Diplomats from around the world sought a global strategy to fight the self-proclaimed Islamic State of Iraq and Sham militants on Monday, while Iran ruled out working with any international coalition and rejected American requests for cooperation against the militants.
Neither Iran nor Syria, which together share most of Iraq's borders, was invited to the international conference in Paris, which opened as a pair of French reconnaissance jets took off over Iraqi skies.
With memories of the 2003 U.S. invasion of Iraq still fresh, the U.S. has so far been alone in carrying out airstrikes and no country has offered ground troops.
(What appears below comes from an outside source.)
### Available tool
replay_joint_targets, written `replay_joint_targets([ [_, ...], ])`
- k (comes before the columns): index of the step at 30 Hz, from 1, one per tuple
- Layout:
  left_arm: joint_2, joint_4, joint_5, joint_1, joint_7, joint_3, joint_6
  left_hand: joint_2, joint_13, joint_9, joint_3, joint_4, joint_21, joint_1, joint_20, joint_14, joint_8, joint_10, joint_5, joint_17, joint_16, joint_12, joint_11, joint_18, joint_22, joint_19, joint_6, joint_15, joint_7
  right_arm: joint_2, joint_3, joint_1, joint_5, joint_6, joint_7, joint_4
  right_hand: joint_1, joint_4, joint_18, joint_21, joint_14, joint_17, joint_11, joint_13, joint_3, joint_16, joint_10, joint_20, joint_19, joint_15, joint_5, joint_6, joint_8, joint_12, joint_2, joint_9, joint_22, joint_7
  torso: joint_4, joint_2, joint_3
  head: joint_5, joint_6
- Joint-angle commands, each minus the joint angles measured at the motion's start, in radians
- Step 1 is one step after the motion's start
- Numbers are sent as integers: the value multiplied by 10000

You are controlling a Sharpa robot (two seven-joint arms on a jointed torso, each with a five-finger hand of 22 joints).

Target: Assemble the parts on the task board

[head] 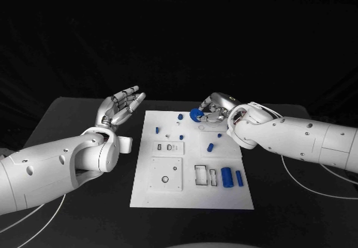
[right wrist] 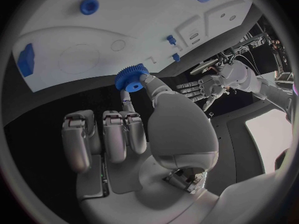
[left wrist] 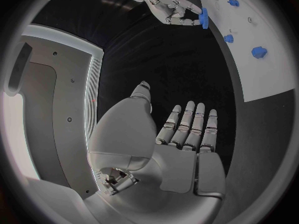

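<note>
The white task board [head: 192,191] lies in the middle of the black table, with several small blue parts on it. My right hand [head: 212,109] hovers over the board's far right corner and pinches a blue gear [head: 197,114] between thumb and a finger; the right wrist view shows the toothed gear [right wrist: 132,78] at the fingertips, above the board [right wrist: 93,40]. My left hand [head: 121,106] is raised beside the board's far left edge, fingers straight and apart, holding nothing; in the left wrist view this hand [left wrist: 181,134] is flat, with the right hand [left wrist: 176,9] and gear [left wrist: 204,18] beyond it.
Two blue cylinders [head: 226,177] stand side by side near the board's near right, next to rectangular recesses [head: 202,175]. A blue piece [head: 210,147] lies mid-board, and small blue pegs [head: 157,129] sit toward the far left. A white cable [head: 313,181] runs across the table at right.
</note>
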Motion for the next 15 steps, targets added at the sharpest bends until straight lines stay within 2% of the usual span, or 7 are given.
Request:
replay_joint_targets([
  [1, 33, 2, -67, 6, 113, 7, 162, 71, -10, 4, 71, -6, 18, -1, -3, -49, 50, 6, 17, 6, 40, 11, 49, 169, -9, -63, -4, 13, 1182, 226, 7, 7, 77, -49, 368, -51, 144, -31, -67, 44, 1060, 2630, 70, 2634, 69, 41, 1048, 64, 1029, 61, -5, -56, -16, 28, 4, 21, 2635, -15, 3, 1, -1, 36, 21],
  [5, 34, 2, -67, 5, 112, 7, 151, 75, -10, 4, 70, -6, 15, 1, -2, -50, 49, 5, 17, 6, 41, 11, 49, 168, -11, -72, -7, 14, 1182, 522, 10, 6, -50, -28, 421, -181, 146, -38, -67, 44, 1060, 2630, 72, 2634, 76, 41, 1048, 65, 1029, 62, -31, -56, -26, 28, 5, 16, 2635, -13, -1, 6, -13, 54, 21],
  [15, 35, 44, -67, 6, 111, 7, 141, 75, -10, 4, 70, -6, 15, 1, -2, -50, 49, 5, 17, 6, 41, 11, 49, 168, -11, -72, -7, 14, 1182, 1237, 11, -75, -487, 15, 496, -726, 130, -51, -67, 44, 1060, 2630, 81, 2634, 90, 41, 1048, 72, 1029, 68, -150, -38, -54, 28, 12, 1, 2635, -3, 4, 18, -9, 100, 2],
])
An American official said several Arab countries had offered to conduct airstrikes, speaking on condition of anonymity to discuss the sensitive issue.
"The threat is global and the response must be global," French President Francois Hollande said, opening the diplomatic conference intended to come up with an international strategy against the group. "There is no time to lose."
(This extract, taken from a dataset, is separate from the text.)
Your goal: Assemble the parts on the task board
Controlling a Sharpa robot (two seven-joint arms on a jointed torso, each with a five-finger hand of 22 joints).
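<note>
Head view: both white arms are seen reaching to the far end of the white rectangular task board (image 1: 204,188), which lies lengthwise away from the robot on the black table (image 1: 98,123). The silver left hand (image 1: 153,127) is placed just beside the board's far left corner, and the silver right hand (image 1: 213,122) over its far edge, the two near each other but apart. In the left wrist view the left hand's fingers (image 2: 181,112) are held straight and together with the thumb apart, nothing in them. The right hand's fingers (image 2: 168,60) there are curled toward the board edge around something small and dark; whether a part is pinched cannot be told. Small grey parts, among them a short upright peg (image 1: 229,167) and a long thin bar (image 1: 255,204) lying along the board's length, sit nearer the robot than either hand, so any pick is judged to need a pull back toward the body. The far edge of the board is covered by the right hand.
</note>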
The killing of David Haines, a British aid worker held hostage by the militants, added urgency to the calls for a coherent strategy against the brutal and well-organized group, which is a magnet for militants from all over the world and rakes in more than $3 million a day from oil smuggling, human trafficking, theft and extortion, according to U.S. intelligence officials and private experts.
Iraq's President Fouad Massoum called for a coordinated military and humanitarian approach, as well as regular strikes against territory in the hands of the extremists and the elimination of their funding.
"There can be no sanctuary," Massoum said. "We have to dry up their sources of financing."
Muslim-majority countries are considered vital to any operation to prevent the militants from gaining more territory in Iraq and Syria. Western officials have made clear they consider Syrian President Bashar Assad part of the problem, and U.S. officials opposed France's attempt to invite Iran, a Shiite nation, to the conference in Paris.
Iranian Supreme leader Ayatollah Ali Khamenei, speaking on Iranian state television, said his government privately refused American requests for cooperation against the Islamic State group, warning that another U.S. incursion would result "in the same problems they faced in Iraq in the past 10 years."
U.S. State Department spokeswoman Jen Psaki declined to comment on specifics of any U.S. approaches to Iran, but said "we are not and will not coordinate militarily."
Russian Foreign Minister Sergei Lavrov insisted Monday that Syria and Iran are "natural allies" in the fight against the militants, and therefore must be engaged, according to Russian news agencies.
"The militants are trying to use any disagreements in our positions to tear apart the united front of states acting against them," he said.
Iraq's president, who has said he regretted Iran's absence, appeared ambivalent about Arab participation, saying his country needed the support of its neighbors but not necessarily their fighter jets or soldiers.
Gulf states, particularly Saudi Arabia and the United Arab Emirates, have some of the region's best-equipped militaries, and they could theoretically provide air support to a broader international coalition. U.S. officials say the Emirates and Egypt were behind airstrikes against the militants in Libya last month.
Speaking in his first interview since becoming Iraqi prime minister, Haider al-Abadi told state-run al-Iraqiyya in comments aired Sunday that he had given his approval to France to use Iraqi airspace and said all such authorizations would have to come from Baghdad.
British Prime Minister David Cameron said his country would continue offering logistical help to U.S. forces and that counterterrorism efforts will increase, describing the Islamic State group as a "massive" security threat that cannot be ignored.